Source data
--
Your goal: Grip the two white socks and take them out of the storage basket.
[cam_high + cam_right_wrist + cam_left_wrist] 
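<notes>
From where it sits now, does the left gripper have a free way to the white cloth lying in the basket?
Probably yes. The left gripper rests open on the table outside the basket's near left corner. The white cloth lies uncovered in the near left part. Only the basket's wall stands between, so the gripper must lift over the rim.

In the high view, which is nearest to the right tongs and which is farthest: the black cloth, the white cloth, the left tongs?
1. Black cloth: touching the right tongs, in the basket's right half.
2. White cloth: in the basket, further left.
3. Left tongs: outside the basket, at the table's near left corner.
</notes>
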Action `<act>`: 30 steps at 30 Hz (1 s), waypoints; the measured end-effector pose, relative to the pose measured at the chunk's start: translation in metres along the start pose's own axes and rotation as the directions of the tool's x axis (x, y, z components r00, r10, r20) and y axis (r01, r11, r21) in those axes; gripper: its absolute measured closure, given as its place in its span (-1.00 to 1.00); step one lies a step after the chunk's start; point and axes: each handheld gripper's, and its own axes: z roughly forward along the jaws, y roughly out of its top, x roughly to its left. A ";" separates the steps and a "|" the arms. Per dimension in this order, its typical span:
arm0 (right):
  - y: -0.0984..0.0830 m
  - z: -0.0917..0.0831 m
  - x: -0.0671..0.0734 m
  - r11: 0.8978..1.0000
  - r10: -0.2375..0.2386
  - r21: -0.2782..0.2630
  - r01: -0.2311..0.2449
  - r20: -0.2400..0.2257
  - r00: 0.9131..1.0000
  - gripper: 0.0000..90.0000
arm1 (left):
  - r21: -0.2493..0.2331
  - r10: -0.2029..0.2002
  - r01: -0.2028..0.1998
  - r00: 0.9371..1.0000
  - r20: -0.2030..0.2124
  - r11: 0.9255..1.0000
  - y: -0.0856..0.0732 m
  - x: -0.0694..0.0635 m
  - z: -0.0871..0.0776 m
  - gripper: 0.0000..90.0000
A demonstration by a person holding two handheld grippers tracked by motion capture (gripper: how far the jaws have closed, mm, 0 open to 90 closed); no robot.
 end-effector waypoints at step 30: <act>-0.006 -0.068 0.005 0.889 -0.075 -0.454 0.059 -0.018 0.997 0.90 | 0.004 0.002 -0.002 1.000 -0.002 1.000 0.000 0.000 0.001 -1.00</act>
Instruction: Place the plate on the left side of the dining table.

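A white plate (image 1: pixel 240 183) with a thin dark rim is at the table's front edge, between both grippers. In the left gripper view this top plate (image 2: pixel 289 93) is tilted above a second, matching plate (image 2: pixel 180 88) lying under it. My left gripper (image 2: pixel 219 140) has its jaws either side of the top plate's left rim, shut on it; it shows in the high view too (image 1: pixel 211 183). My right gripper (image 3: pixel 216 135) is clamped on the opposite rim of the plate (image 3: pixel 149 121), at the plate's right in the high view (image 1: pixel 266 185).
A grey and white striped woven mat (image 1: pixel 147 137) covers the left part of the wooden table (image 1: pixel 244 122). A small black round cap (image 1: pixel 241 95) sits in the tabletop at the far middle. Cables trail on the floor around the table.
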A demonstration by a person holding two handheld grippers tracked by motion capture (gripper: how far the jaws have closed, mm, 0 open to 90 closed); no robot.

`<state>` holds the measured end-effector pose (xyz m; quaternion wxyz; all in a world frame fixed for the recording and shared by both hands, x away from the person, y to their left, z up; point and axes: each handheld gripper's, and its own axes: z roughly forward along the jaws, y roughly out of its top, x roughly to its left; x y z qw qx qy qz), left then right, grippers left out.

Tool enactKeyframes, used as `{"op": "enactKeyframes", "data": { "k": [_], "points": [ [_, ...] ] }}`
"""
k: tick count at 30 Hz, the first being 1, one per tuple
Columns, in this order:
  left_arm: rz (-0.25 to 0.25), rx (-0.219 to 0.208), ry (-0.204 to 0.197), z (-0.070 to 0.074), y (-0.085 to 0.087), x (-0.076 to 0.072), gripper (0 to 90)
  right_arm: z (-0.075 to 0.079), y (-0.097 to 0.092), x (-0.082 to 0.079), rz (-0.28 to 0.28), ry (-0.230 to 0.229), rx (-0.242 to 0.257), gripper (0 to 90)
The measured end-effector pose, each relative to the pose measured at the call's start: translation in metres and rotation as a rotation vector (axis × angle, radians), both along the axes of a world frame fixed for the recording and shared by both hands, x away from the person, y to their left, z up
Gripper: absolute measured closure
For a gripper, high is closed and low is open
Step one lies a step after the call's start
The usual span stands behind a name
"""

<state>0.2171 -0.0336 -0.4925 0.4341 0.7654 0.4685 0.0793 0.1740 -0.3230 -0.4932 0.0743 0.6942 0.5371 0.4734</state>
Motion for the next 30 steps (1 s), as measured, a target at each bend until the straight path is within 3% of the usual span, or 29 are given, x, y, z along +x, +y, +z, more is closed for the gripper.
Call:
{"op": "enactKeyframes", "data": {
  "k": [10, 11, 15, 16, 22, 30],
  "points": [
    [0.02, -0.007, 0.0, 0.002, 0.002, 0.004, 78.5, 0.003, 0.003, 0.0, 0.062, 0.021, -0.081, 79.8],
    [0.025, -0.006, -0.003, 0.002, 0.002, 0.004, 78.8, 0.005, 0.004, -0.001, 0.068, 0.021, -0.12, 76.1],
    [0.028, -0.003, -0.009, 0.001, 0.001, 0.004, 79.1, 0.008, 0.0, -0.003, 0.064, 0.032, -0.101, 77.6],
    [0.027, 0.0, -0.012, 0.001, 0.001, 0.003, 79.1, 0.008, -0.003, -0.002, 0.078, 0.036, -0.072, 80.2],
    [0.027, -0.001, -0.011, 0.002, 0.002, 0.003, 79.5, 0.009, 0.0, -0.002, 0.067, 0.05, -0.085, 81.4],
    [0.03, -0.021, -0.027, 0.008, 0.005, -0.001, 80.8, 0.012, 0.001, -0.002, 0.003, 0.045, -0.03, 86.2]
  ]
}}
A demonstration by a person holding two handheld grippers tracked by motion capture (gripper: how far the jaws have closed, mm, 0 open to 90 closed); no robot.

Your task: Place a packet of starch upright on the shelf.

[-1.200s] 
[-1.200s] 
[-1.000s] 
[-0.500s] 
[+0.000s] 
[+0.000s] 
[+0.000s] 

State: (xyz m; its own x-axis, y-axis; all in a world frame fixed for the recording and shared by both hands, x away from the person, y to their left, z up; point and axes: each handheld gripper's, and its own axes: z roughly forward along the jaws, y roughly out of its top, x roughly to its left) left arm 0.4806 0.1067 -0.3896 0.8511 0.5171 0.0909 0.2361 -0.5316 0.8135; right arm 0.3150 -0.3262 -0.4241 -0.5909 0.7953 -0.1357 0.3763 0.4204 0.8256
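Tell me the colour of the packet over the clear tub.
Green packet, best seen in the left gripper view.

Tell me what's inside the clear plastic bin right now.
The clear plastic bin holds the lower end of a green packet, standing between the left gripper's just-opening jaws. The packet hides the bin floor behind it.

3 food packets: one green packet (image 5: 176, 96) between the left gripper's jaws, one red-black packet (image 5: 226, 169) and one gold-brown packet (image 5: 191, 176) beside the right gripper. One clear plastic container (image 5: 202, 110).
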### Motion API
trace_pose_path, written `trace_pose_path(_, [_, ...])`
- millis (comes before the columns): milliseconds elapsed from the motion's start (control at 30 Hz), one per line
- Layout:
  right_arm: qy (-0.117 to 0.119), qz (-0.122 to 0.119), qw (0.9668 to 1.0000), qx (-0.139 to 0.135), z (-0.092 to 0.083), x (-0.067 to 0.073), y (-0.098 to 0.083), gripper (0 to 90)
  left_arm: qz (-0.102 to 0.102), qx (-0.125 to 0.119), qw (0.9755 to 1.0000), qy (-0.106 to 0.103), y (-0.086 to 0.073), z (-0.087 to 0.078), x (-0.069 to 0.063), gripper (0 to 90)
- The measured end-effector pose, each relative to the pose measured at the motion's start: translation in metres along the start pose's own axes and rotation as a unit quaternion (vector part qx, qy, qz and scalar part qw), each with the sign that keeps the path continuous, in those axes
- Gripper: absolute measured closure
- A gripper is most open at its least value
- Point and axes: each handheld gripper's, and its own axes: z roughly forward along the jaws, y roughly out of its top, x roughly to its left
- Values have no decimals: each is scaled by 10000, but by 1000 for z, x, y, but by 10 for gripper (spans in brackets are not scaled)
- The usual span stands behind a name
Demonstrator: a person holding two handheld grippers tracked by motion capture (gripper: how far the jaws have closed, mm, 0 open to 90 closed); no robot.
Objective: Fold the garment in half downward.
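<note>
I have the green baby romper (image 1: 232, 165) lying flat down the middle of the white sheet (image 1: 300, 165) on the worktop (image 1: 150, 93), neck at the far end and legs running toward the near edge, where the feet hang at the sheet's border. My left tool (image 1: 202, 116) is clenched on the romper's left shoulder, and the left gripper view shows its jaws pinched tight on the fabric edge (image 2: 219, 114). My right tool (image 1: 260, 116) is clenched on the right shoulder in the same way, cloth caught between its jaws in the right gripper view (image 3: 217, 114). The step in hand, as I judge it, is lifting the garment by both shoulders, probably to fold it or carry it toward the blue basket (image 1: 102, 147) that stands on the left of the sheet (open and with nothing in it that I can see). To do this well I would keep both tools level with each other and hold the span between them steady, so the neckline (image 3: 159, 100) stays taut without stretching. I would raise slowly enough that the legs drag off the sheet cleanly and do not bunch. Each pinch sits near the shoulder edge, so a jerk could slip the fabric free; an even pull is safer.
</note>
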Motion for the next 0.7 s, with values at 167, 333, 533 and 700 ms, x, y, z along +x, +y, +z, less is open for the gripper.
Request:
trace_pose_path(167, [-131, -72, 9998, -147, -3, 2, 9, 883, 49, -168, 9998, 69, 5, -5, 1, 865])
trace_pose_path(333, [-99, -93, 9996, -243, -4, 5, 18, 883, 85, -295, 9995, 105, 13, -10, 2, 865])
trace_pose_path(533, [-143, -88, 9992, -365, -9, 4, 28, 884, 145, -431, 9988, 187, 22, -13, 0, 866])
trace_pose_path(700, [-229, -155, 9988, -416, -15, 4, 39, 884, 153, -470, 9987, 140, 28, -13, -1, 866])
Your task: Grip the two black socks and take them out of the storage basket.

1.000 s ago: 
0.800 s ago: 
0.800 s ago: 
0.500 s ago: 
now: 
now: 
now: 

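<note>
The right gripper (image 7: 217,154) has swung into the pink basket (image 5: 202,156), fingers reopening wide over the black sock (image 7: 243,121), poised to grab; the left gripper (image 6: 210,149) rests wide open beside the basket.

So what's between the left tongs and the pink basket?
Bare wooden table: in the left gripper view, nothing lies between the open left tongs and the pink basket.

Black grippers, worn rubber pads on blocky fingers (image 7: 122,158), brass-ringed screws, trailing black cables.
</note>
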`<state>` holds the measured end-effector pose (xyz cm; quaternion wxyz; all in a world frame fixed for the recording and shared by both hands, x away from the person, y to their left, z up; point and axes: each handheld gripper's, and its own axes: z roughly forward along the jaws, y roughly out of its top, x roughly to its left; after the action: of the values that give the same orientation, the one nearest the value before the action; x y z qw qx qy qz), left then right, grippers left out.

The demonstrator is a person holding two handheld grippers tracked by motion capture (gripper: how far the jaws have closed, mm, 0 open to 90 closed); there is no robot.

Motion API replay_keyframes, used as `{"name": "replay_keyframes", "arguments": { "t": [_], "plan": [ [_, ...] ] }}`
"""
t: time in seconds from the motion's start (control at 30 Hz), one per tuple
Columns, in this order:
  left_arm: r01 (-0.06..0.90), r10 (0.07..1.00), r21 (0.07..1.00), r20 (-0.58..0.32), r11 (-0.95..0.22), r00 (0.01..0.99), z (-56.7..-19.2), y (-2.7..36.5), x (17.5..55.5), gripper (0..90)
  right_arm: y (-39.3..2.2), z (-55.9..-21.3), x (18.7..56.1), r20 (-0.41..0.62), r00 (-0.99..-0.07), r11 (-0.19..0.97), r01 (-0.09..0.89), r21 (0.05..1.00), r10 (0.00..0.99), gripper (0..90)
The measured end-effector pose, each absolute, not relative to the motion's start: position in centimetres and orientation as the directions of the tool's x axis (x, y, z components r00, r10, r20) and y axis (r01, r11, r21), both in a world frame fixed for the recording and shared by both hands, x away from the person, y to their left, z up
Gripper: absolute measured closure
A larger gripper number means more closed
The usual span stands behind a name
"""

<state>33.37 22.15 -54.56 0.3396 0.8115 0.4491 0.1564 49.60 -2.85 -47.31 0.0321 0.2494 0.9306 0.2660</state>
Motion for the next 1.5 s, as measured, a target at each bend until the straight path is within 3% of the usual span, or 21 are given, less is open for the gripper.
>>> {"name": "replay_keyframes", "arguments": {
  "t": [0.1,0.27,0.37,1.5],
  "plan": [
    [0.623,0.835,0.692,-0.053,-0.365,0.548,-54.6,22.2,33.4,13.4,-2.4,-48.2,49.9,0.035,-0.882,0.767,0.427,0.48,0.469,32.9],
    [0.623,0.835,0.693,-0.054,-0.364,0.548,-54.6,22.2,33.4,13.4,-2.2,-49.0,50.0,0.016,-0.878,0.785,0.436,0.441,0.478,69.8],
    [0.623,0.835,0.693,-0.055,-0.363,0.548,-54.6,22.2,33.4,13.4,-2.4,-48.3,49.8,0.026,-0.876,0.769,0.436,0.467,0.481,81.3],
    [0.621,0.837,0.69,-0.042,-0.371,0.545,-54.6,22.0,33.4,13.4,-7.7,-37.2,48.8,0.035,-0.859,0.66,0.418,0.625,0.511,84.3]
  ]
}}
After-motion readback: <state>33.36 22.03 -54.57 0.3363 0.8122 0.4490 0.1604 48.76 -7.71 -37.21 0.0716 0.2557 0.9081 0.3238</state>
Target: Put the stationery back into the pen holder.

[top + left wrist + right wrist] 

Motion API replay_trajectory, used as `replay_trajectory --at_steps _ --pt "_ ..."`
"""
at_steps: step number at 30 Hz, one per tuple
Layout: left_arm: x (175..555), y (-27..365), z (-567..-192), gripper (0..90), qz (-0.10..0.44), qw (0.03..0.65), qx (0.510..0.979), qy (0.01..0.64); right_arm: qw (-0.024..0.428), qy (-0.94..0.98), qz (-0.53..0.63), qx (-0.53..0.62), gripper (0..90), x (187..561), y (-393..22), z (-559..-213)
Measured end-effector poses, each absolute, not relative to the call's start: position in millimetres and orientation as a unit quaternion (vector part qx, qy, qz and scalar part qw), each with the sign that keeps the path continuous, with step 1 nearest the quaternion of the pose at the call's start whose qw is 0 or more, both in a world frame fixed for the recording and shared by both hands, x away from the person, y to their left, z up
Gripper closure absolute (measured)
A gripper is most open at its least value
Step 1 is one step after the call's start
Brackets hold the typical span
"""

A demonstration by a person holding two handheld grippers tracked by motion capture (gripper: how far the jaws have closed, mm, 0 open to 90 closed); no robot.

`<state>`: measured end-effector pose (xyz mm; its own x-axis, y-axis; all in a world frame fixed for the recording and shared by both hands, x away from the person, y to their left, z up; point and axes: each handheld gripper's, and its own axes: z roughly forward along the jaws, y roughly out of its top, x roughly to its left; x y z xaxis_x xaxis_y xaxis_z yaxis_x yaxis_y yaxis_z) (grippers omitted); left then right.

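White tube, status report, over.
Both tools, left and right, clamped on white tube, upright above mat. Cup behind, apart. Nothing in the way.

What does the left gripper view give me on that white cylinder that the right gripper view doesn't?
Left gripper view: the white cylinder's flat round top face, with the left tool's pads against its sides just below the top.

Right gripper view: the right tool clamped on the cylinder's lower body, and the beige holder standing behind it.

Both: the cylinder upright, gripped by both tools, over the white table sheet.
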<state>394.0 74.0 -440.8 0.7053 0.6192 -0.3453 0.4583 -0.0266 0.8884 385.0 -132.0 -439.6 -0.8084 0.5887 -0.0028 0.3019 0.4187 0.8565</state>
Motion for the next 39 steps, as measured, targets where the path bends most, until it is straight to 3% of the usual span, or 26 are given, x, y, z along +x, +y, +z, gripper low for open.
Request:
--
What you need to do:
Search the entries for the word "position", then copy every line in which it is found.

Answer space:
The measured end-effector pose, each absolute, not relative to the motion's start: position in centimetres and orientation as the directions of the tool's x axis (x, y, z components r00, r10, r20) and y axis (r01, r11, r21), both in a world frame fixed for the recording and shared by both hands, x away from the person, y to their left, z up
Measured end-effector poses, each absolute, not relative to the call's start: position in millimetres and orientation as a unit quaternion (vector part qx, qy, qz and scalar part qw), each with the sign that keeps the path continuous, with step 1 nearest the quaternion of the pose at the call's start whose qw is 0 or more, both in a world frame fixed for the recording and shared by both hands, x away from the person, y to their left, z up

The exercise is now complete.